- Problem to work on
Show every line in the material below in which the string "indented" appears.

- Task material
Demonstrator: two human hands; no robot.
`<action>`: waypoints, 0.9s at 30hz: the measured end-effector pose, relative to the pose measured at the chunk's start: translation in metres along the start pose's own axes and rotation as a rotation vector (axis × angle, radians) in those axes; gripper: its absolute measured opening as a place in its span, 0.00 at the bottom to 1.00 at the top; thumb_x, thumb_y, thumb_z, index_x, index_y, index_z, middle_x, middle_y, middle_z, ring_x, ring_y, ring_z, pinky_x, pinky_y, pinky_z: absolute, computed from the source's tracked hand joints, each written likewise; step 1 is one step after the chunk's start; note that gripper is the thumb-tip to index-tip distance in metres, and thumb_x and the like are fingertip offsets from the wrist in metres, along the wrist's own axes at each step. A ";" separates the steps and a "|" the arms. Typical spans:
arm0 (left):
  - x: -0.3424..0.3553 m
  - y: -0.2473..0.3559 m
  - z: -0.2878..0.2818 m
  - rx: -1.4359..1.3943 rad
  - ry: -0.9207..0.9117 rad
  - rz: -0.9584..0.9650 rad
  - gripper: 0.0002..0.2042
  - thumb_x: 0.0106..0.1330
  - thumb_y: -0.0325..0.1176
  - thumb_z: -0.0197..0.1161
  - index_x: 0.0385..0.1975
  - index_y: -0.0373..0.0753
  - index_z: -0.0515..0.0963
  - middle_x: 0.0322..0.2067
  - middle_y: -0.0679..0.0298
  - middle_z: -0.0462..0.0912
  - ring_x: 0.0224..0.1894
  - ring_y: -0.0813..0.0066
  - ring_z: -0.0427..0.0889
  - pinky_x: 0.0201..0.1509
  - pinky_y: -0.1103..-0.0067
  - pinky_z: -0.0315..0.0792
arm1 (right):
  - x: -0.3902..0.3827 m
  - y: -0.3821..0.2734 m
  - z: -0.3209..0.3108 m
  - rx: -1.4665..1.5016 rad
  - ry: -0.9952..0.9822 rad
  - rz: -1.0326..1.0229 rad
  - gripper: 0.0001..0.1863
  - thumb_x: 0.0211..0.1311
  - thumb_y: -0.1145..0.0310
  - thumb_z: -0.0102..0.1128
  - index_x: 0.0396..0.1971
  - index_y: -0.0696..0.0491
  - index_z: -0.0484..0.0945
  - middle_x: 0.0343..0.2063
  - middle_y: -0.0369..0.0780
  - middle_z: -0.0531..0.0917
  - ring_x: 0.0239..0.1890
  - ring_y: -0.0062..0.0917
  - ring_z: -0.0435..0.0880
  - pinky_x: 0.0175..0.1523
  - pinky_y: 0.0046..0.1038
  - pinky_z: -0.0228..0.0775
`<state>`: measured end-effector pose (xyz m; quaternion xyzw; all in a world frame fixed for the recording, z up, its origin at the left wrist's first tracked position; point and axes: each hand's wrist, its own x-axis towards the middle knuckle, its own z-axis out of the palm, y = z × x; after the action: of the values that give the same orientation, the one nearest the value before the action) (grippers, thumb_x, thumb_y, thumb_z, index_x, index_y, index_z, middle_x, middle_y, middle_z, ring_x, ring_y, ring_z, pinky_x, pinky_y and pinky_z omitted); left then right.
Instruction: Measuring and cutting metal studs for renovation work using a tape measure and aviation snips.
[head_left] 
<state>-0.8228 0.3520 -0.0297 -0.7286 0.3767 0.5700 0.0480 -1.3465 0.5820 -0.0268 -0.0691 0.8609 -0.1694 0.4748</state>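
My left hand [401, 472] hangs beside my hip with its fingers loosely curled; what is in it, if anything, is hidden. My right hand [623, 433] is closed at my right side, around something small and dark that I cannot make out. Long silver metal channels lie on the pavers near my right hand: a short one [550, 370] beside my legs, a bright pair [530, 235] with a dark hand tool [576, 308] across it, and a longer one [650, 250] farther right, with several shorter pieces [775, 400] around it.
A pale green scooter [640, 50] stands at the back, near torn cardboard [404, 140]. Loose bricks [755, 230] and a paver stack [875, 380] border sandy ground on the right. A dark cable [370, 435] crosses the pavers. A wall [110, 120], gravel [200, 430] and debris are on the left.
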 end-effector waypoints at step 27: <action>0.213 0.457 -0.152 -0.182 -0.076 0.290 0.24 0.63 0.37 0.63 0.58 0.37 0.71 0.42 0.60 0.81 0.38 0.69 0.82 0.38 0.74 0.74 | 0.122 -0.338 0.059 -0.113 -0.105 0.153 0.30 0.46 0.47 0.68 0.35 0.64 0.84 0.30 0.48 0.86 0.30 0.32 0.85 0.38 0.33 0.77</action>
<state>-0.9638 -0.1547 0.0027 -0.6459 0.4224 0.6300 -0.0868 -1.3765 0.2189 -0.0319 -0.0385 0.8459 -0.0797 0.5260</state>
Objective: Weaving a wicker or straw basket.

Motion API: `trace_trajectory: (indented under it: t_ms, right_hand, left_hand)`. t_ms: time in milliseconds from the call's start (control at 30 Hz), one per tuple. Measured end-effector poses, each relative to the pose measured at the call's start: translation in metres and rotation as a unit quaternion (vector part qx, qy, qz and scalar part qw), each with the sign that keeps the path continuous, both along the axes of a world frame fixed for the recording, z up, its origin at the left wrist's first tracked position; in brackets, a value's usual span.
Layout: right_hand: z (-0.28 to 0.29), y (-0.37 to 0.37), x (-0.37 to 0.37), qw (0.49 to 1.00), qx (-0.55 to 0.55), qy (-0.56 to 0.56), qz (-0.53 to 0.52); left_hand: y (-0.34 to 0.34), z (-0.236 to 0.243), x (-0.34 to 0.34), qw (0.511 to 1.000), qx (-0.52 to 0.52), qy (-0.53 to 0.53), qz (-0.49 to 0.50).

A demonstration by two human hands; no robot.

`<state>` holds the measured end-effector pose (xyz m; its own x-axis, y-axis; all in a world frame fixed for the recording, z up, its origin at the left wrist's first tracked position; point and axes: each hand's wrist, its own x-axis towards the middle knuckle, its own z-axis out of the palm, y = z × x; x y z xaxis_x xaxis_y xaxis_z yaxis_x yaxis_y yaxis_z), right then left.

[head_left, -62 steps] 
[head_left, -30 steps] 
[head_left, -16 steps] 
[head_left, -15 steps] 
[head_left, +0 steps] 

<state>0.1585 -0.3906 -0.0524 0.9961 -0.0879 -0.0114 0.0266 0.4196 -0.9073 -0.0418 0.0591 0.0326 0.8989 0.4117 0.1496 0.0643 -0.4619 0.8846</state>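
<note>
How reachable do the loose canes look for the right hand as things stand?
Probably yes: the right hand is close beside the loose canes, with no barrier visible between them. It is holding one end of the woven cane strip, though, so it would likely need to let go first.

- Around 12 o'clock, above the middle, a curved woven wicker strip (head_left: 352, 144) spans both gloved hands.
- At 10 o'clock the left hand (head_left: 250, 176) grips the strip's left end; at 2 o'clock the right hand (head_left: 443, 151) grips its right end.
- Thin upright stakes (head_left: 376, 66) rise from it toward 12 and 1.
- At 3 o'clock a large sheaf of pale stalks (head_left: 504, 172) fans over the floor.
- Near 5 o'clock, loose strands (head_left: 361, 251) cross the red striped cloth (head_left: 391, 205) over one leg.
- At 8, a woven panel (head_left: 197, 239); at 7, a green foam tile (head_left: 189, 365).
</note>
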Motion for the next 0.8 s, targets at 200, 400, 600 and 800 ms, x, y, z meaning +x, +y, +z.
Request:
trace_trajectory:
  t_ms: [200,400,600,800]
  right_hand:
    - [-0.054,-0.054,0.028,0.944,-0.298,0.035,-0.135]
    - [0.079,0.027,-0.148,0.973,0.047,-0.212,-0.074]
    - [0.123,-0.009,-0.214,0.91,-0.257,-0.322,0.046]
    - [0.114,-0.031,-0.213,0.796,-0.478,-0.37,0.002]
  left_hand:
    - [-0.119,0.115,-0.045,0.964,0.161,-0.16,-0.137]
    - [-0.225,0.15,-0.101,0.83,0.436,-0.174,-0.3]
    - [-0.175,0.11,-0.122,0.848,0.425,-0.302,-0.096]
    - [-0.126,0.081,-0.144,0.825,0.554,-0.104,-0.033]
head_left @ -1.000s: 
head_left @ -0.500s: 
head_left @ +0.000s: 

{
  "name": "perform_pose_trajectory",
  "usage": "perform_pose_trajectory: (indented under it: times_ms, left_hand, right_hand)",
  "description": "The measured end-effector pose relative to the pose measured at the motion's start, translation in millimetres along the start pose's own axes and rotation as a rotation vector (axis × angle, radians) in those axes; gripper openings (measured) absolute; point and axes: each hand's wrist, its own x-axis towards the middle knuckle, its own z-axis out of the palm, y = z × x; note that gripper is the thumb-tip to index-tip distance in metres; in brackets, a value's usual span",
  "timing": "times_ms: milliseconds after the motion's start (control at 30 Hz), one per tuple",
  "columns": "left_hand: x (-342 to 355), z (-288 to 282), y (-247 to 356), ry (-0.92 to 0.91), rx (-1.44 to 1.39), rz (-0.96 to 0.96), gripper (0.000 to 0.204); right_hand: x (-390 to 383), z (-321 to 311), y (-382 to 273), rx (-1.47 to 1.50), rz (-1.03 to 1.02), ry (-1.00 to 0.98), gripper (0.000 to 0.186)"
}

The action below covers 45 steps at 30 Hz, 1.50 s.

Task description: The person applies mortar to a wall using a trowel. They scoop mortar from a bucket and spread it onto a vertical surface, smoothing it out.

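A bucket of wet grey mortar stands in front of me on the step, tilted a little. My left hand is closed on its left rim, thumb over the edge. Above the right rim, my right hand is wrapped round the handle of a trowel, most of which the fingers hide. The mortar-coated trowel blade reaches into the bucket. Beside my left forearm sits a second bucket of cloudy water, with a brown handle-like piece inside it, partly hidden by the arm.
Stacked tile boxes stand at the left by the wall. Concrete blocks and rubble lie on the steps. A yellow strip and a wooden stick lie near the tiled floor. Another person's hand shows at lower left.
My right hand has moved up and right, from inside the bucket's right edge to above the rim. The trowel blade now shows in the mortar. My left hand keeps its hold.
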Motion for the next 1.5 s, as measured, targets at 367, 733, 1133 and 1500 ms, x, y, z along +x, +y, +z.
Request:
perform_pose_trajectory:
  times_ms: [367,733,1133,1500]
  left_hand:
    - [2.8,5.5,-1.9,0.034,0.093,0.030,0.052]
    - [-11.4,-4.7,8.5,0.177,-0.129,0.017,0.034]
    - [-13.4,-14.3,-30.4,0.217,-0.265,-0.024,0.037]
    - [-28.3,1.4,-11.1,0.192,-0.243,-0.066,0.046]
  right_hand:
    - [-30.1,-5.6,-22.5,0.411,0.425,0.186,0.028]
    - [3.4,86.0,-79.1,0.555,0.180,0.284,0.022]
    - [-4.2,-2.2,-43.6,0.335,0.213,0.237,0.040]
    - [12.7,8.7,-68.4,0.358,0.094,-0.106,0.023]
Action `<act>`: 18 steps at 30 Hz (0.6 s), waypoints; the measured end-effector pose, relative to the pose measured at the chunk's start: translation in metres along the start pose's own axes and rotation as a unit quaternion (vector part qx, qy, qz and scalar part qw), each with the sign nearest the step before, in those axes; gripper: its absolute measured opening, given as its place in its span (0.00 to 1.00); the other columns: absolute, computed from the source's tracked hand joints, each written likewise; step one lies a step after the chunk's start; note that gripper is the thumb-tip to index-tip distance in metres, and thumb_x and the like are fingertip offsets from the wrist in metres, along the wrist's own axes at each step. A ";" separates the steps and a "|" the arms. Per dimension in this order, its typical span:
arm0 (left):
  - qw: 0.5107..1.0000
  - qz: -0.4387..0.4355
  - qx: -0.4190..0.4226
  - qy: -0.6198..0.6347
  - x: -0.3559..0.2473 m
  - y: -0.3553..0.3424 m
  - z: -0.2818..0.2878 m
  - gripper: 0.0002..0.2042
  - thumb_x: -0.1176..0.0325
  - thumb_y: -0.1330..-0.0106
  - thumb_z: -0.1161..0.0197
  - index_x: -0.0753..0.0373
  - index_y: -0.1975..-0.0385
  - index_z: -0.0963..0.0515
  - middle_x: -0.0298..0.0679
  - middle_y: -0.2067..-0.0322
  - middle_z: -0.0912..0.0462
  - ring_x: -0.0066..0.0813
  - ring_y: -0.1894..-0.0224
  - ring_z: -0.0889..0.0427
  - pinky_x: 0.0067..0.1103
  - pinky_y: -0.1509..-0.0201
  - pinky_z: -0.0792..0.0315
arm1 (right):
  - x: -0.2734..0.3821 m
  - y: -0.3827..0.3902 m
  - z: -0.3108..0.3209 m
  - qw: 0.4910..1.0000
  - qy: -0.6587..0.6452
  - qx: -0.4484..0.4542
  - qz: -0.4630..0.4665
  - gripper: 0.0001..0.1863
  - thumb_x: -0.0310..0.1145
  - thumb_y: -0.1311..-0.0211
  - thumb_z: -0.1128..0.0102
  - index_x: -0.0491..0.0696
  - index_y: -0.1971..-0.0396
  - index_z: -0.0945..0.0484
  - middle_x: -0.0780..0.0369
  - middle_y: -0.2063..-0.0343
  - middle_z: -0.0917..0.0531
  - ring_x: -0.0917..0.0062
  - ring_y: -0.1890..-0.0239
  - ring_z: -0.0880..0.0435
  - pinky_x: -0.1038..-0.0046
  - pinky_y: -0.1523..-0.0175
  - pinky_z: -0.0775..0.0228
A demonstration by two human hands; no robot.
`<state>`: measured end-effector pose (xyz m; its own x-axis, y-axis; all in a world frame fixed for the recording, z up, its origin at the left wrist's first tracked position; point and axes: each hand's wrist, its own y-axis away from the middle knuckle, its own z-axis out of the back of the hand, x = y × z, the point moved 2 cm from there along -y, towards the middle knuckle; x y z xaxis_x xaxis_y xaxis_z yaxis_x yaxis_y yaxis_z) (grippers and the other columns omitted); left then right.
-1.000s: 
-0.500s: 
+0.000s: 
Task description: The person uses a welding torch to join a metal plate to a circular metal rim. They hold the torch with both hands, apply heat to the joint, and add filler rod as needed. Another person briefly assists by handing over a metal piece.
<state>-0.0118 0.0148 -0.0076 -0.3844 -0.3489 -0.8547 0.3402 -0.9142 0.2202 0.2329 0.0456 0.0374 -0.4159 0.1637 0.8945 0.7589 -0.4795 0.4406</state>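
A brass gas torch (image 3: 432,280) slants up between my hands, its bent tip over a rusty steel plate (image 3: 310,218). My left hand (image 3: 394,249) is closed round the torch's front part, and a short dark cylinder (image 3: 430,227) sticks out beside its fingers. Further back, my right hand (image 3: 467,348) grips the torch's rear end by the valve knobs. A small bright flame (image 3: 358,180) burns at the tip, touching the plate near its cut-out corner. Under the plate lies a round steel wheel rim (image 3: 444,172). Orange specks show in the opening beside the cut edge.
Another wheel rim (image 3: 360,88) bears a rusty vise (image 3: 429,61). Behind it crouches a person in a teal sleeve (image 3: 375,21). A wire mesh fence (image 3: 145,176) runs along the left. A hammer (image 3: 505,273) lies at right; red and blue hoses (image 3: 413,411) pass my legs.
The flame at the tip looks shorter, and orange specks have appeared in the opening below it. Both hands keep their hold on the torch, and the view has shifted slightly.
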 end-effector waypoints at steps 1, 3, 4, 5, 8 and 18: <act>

- Expected answer
Motion API: `trace_trajectory: (indented under it: t_ms, right_hand, left_hand)`. t_ms: time in milliseconds from the call's start (control at 30 Hz), one per tuple. Measured end-effector poses, each relative to the pose measured at the call's start: translation in metres and rotation as a unit quaternion (vector part qx, qy, qz and scalar part qw), each with the sign that keeps the path continuous, both along the axes of a world frame fixed for the recording, z up, its origin at the left wrist's first tracked position; in brackets, a value's usual span.
  "usage": "perform_pose_trajectory: (indented under it: times_ms, left_hand, right_hand)",

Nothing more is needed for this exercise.